WORK TO BE COMPLETED> Reproduce the data exactly.
(Beginning of RECORDED DATA)
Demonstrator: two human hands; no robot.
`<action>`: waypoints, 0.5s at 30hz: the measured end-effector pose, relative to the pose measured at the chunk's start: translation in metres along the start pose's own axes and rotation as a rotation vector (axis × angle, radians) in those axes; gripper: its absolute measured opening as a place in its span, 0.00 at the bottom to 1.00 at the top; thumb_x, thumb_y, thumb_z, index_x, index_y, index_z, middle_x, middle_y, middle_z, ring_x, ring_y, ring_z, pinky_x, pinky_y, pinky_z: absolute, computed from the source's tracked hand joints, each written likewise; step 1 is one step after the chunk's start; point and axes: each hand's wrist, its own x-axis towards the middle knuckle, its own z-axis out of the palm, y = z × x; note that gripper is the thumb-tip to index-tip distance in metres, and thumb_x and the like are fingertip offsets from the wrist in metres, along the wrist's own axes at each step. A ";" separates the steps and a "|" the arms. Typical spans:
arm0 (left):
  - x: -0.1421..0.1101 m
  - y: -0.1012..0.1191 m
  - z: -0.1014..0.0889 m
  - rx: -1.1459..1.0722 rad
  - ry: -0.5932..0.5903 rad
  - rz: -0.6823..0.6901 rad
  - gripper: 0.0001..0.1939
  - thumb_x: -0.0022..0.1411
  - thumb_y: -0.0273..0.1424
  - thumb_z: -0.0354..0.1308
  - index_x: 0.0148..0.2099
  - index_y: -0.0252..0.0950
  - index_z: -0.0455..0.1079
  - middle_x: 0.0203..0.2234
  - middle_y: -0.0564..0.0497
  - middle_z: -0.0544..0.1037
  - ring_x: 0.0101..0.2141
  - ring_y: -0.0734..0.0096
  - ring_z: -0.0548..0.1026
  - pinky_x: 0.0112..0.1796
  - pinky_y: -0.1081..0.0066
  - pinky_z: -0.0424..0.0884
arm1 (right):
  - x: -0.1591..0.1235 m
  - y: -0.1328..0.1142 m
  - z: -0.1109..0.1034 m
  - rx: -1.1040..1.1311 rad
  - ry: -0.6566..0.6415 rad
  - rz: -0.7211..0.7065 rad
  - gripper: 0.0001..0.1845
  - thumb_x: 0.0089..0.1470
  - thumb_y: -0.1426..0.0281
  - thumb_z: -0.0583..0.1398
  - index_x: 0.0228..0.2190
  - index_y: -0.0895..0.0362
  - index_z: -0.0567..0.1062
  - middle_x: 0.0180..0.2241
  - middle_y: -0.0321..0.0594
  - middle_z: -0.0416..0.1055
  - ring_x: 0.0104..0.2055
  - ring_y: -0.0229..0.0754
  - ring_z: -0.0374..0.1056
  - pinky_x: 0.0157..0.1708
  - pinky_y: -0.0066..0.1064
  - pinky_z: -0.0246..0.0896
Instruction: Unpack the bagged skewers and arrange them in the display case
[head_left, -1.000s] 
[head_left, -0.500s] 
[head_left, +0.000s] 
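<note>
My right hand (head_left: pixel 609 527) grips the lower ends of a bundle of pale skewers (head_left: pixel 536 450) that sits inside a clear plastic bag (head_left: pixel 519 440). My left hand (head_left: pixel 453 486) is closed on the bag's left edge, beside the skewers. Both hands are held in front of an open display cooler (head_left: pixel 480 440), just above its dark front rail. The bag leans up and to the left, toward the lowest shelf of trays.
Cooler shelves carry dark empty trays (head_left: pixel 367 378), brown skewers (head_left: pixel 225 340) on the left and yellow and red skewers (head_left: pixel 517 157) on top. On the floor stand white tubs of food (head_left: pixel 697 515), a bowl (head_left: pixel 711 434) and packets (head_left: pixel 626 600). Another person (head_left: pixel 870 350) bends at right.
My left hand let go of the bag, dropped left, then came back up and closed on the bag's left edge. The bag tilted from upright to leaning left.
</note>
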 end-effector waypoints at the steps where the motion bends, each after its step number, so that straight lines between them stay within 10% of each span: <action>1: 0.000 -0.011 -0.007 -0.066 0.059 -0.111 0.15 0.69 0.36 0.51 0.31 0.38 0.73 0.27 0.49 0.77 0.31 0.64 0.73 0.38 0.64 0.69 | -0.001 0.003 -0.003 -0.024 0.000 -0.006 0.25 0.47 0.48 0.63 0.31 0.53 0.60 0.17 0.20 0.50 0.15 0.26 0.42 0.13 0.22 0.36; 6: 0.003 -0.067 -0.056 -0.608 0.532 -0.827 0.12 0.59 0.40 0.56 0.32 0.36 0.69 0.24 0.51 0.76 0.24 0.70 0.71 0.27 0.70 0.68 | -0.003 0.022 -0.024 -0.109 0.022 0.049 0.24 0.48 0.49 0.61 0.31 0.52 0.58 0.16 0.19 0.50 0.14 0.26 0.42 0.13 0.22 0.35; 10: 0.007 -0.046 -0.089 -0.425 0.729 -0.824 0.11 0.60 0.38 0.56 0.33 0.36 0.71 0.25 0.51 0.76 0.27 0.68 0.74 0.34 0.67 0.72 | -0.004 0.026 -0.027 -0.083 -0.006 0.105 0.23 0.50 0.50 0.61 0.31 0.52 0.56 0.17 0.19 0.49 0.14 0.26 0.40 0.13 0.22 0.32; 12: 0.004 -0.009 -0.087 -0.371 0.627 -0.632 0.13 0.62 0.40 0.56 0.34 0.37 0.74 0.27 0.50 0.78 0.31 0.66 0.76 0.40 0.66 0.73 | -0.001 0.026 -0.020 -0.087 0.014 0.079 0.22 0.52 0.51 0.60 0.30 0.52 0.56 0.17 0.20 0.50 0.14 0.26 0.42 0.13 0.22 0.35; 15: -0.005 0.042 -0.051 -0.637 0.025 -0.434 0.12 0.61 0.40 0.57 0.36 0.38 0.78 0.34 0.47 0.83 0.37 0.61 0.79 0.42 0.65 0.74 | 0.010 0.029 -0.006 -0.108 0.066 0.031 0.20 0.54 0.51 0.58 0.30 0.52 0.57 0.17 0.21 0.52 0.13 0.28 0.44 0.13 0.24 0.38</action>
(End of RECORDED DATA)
RESULT OF THE EXERCISE>
Demonstrator: two human hands; no robot.
`<action>`: waypoints, 0.5s at 30hz: the measured end-effector pose, relative to the pose measured at the chunk's start: translation in metres along the start pose's own axes and rotation as a rotation vector (axis × angle, radians) in those axes; gripper: its absolute measured opening as a place in its span, 0.00 at the bottom to 1.00 at the top; thumb_x, thumb_y, thumb_z, index_x, index_y, index_z, middle_x, middle_y, middle_z, ring_x, ring_y, ring_z, pinky_x, pinky_y, pinky_z: absolute, computed from the source's tracked hand joints, each written likewise; step 1 is one step after the chunk's start; point and axes: each hand's wrist, its own x-axis towards the middle knuckle, its own z-axis out of the palm, y = z × x; note that gripper is the thumb-tip to index-tip distance in metres, and thumb_x and the like are fingertip offsets from the wrist in metres, along the wrist's own axes at each step. A ";" separates the steps and a "|" the arms. Typical spans:
arm0 (left):
  - x: -0.1421..0.1101 m
  - y: -0.1012..0.1191 m
  - z: -0.1014..0.0889 m
  - rx: -1.1459..1.0722 rad
  - ry: -0.5932..0.5903 rad
  - rz: -0.6823..0.6901 rad
  - gripper: 0.0001..0.1939
  - thumb_x: -0.0022..0.1411
  - thumb_y: -0.0273..0.1424
  - thumb_z: -0.0354..0.1308
  - index_x: 0.0148..0.2099
  - index_y: -0.0252..0.0950
  - index_z: -0.0455..0.1079
  - middle_x: 0.0203..0.2234
  - middle_y: -0.0564..0.0497
  - middle_z: -0.0544..0.1037
  - ring_x: 0.0101..0.2141
  - ring_y: -0.0734..0.0096
  - ring_z: -0.0548..0.1026
  - pinky_x: 0.0112..0.1796
  - pinky_y: -0.1081..0.0066
  - pinky_z: -0.0424..0.0884
arm1 (right):
  - x: -0.1591..0.1235 m
  - y: -0.1328..0.1142 m
  - z: -0.1109..0.1034 m
  - rx: -1.1040..1.1311 rad
  - ry: -0.6566..0.6415 rad
  - rz: -0.7211..0.7065 rad
  - gripper: 0.0001..0.1845
  - thumb_x: 0.0089..0.1470
  - thumb_y: -0.1426..0.0281
  - thumb_z: -0.0583..0.1398
  - index_x: 0.0228..0.2190
  - index_y: -0.0895..0.0362
  - index_z: -0.0567..0.1062
  - middle_x: 0.0180..0.2241
  - middle_y: -0.0321..0.0594
  - middle_z: -0.0416..0.1055
  - ring_x: 0.0104..0.2055
  - ring_y: -0.0229..0.0754
  - ring_z: -0.0374..0.1056
  - pinky_x: 0.0157..0.1708
  - pinky_y: -0.0066..0.1064
  - pinky_z: -0.0246..0.0896
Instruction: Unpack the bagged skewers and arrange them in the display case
[head_left, -1.000s] 
[head_left, -0.500s] 
[head_left, +0.000s] 
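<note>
My right hand (head_left: pixel 609 527) grips the lower ends of a bundle of pale skewers (head_left: pixel 536 450) that sits inside a clear plastic bag (head_left: pixel 519 440). My left hand (head_left: pixel 453 486) is closed on the bag's left edge, beside the skewers. Both hands are held in front of an open display cooler (head_left: pixel 480 440), just above its dark front rail. The bag leans up and to the left, toward the lowest shelf of trays.
Cooler shelves carry dark empty trays (head_left: pixel 367 378), brown skewers (head_left: pixel 225 340) on the left and yellow and red skewers (head_left: pixel 517 157) on top. On the floor stand white tubs of food (head_left: pixel 697 515), a bowl (head_left: pixel 711 434) and packets (head_left: pixel 626 600). Another person (head_left: pixel 870 350) bends at right.
My left hand let go of the bag, dropped left, then came back up and closed on the bag's left edge. The bag tilted from upright to leaning left.
</note>
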 end-effector waypoints at the steps where the motion bends, each after its step number, so that straight lines between them stay within 10% of each span: <action>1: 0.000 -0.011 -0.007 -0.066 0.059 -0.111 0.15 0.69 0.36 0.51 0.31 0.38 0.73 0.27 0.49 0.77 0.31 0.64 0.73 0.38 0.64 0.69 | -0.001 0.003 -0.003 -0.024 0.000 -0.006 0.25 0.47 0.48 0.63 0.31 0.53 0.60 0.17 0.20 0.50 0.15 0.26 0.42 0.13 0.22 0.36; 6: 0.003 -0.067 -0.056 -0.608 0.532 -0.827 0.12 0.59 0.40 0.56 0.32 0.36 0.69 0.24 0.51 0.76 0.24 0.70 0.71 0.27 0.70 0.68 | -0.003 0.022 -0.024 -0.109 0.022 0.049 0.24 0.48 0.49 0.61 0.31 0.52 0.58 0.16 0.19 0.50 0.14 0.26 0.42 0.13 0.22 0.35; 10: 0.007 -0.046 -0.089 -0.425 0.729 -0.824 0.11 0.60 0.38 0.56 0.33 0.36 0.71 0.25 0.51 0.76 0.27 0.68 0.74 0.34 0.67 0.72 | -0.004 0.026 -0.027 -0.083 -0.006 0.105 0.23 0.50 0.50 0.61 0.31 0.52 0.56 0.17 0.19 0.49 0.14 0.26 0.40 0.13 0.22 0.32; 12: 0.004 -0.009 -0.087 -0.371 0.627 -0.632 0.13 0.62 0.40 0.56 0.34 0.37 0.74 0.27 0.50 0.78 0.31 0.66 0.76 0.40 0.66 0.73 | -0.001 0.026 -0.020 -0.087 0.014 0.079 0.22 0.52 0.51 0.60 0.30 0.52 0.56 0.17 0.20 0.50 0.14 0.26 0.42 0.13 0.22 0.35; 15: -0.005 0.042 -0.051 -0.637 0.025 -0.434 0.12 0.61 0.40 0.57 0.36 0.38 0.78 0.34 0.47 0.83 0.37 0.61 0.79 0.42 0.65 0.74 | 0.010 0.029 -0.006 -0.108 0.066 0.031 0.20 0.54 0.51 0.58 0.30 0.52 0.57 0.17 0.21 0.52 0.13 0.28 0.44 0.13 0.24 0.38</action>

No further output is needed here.